No serial ordering of these two transactions could produce this outcome — whichever ran second would see count=1 and not sign off. But MVCC's visibility rule is local to each version's xmin/xmax; it has no machinery for detecting "your snapshot's predicates are now stale." The fix is serialisable snapshot isolation (SSI), which tracks predicate dependencies at commit time and aborts transactions whose snapshot predicates have been invalidated by concurrent writers. That is chapter 60.

Where this leads next

You now have the core of MVCC: version chains, snapshots, the visibility predicate, writer-writer conflict detection, vacuum semantics. The rest of Build 7 fills in the remaining corners.

The conceptual arc across Build 7 is a ladder of trade-offs: global lock (chapter 52) for simplicity, 2PL (53) for fine-grained correctness, isolation levels (57) for throughput at known-weakness cost, MVCC (this chapter) for read scalability, SSI (60) for MVCC without write skew. No single point on the ladder is right for every workload. The point of working through the ladder is that every production database picks some combination — Postgres does MVCC + SSI, Oracle does MVCC + SI with explicit locking, InnoDB does MVCC + strict 2PL on writes — and understanding any of them means understanding the ladder.
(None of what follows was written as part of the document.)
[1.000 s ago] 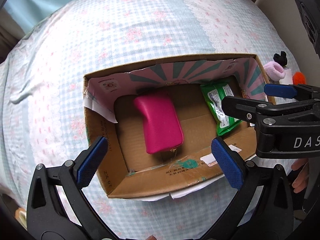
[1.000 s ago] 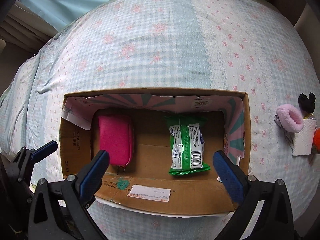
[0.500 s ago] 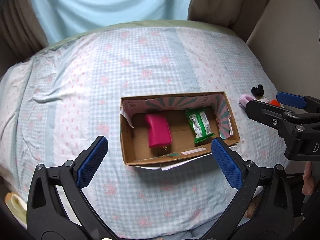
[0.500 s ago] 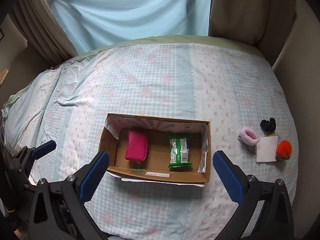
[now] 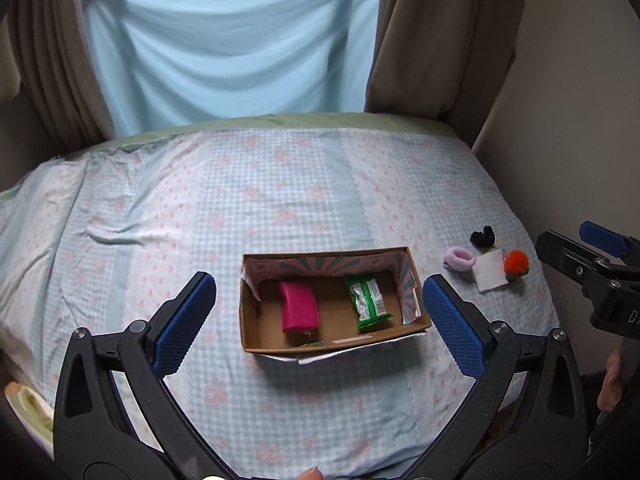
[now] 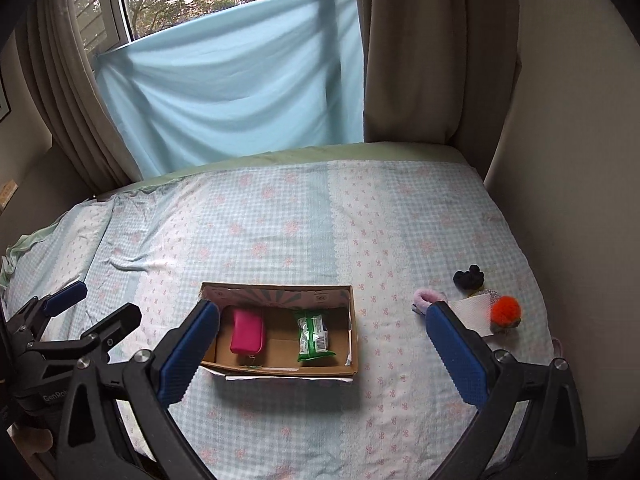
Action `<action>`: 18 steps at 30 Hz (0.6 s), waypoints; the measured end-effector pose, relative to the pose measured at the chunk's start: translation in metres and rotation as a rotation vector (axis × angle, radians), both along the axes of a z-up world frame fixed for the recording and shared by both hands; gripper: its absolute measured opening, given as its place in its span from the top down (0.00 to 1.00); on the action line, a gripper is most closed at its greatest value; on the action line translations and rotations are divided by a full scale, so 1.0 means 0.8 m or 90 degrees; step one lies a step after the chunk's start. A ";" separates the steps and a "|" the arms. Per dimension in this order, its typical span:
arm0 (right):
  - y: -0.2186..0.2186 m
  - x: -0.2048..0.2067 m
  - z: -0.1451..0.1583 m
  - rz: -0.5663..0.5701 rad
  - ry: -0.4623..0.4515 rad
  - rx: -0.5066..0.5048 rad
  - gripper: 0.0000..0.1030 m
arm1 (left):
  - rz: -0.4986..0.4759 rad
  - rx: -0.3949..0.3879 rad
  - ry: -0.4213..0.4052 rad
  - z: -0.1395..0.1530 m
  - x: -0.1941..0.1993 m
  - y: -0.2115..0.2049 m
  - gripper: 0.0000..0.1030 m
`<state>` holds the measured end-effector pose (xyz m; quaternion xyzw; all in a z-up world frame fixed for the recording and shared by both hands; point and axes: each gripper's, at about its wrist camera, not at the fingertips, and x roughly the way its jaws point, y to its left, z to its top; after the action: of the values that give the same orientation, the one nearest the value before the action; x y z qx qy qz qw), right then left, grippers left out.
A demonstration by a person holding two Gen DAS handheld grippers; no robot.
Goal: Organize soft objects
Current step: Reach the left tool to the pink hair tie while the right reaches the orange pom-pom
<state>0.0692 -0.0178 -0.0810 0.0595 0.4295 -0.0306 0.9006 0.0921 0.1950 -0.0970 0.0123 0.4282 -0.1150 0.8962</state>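
1. The blue-padded fingers (image 5: 185, 323) of the left gripper (image 5: 318, 322) are spread wide and hold nothing; the blue-padded fingers (image 6: 456, 350) of the right gripper (image 6: 323, 350) are likewise released and empty.
2. Between and just beyond the left fingers sits an open brown cardboard box (image 5: 256, 320) with a pink-and-teal printed lining, resting on the bed's blue-and-white checked sheet (image 5: 280, 184) with pink flowers.
3. Inside the box, toward the left finger, lies a smooth magenta rectangular pouch (image 5: 299, 307), flat on the floor of the box.
4. Toward the right finger, apart from the pouch, lies a green plastic tissue pack (image 5: 367, 300) with a white label, also inside the box.
5. Beyond the right gripper's right finger, outside the box on the sheet, a small cluster lies close together: a fluffy pale pink hair scrunchie (image 6: 428, 296), a black scrunchie (image 6: 469, 275), a white folded paper square (image 6: 474, 312) and a fuzzy orange pom-pom (image 6: 505, 309).
6. In the left wrist view the right gripper shows at the right edge, with part of a person's hand (image 5: 610, 380) below it.
7. Behind the bed hang a light blue cloth (image 6: 240, 88) and beige curtains (image 6: 408, 48).
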 end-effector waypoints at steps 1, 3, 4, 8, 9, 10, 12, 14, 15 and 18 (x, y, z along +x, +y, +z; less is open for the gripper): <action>-0.013 -0.004 0.004 -0.011 -0.006 0.002 0.00 | -0.001 0.000 -0.006 0.004 -0.001 -0.008 0.00; -0.042 -0.014 0.009 -0.033 -0.016 0.003 0.00 | -0.005 -0.005 -0.017 0.009 -0.004 -0.027 0.00; -0.057 -0.018 0.011 -0.042 -0.020 0.002 0.00 | -0.007 -0.006 -0.021 0.011 -0.005 -0.037 0.00; -0.124 -0.034 0.010 -0.071 -0.034 -0.017 0.00 | -0.020 -0.016 -0.031 0.014 -0.009 -0.092 0.00; -0.141 -0.038 0.007 -0.073 -0.035 -0.019 0.00 | -0.021 -0.019 -0.034 0.014 -0.010 -0.107 0.00; -0.159 -0.041 0.002 -0.073 -0.035 -0.020 0.00 | -0.022 -0.024 -0.038 0.013 -0.012 -0.124 0.00; -0.192 -0.044 -0.010 -0.069 -0.032 -0.026 0.00 | -0.018 -0.028 -0.037 0.009 -0.012 -0.159 0.00; -0.225 -0.045 -0.023 -0.065 -0.030 -0.027 0.00 | -0.014 -0.039 -0.034 0.003 -0.012 -0.194 0.00; -0.240 -0.044 -0.031 -0.061 -0.029 -0.025 0.00 | -0.012 -0.046 -0.032 -0.002 -0.011 -0.211 0.00; -0.282 -0.039 -0.056 -0.051 -0.028 -0.028 0.00 | -0.005 -0.059 -0.023 -0.023 -0.006 -0.259 0.00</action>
<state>0.0378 -0.2431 -0.1256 0.0577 0.4058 -0.0750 0.9091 0.0871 -0.0121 -0.1151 -0.0251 0.4065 -0.1380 0.9028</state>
MVCC is the step of the ladder where readers finally stop being penalised for writers existing. Everything after this chapter is about making the writers behave correctly at scale.

References

  1. Bernstein, Hadzilacos, Goodman, Concurrency Control and Recovery in Database Systems, Addison-Wesley 1987 — chapter 5 is the original textbook treatment of multi-version concurrency control, formalising version chains, timestamp-based visibility, and the connection to serialisability.
  2. Berenson, Bernstein, Gray, Melton, O'Neil, O'Neil, A Critique of ANSI SQL Isolation Levels, SIGMOD 1995 — the paper that named snapshot isolation, explained why it is weaker than serialisability, and framed the write-skew problem that shaped the next decade of research.
  3. Wu, Arulraj, Lin, Xian, Pavlo, An Empirical Evaluation of In-Memory Multi-Version Concurrency Control, VLDB 2017 — measured comparison of the MVCC variants used by Postgres, Oracle, MySQL, SQL Server Hekaton, HyPer, and MemSQL across uniform workloads. Where the trade-offs come into focus empirically.
  4. PostgreSQL documentation, MVCC in Chapter 13: Concurrency Control — the production reference. Covers transactional semantics, the xmin/xmax/xip_list snapshot representation, and the explicit locking commands that supplement MVCC for the cases it does not cover.
  5. Oracle documentation, Data Concurrency and Consistency — Oracle's treatment of read consistency via undo segments, snapshot too old errors, and the SERIALIZABLE isolation level (which is actually snapshot isolation).
  6. Kleppmann, Designing Data-Intensive Applications, O'Reilly 2017, chapter 7 — the accessible engineering treatment of MVCC, snapshot isolation, write skew, and the production trade-offs. The best place to send a colleague new to concurrency control.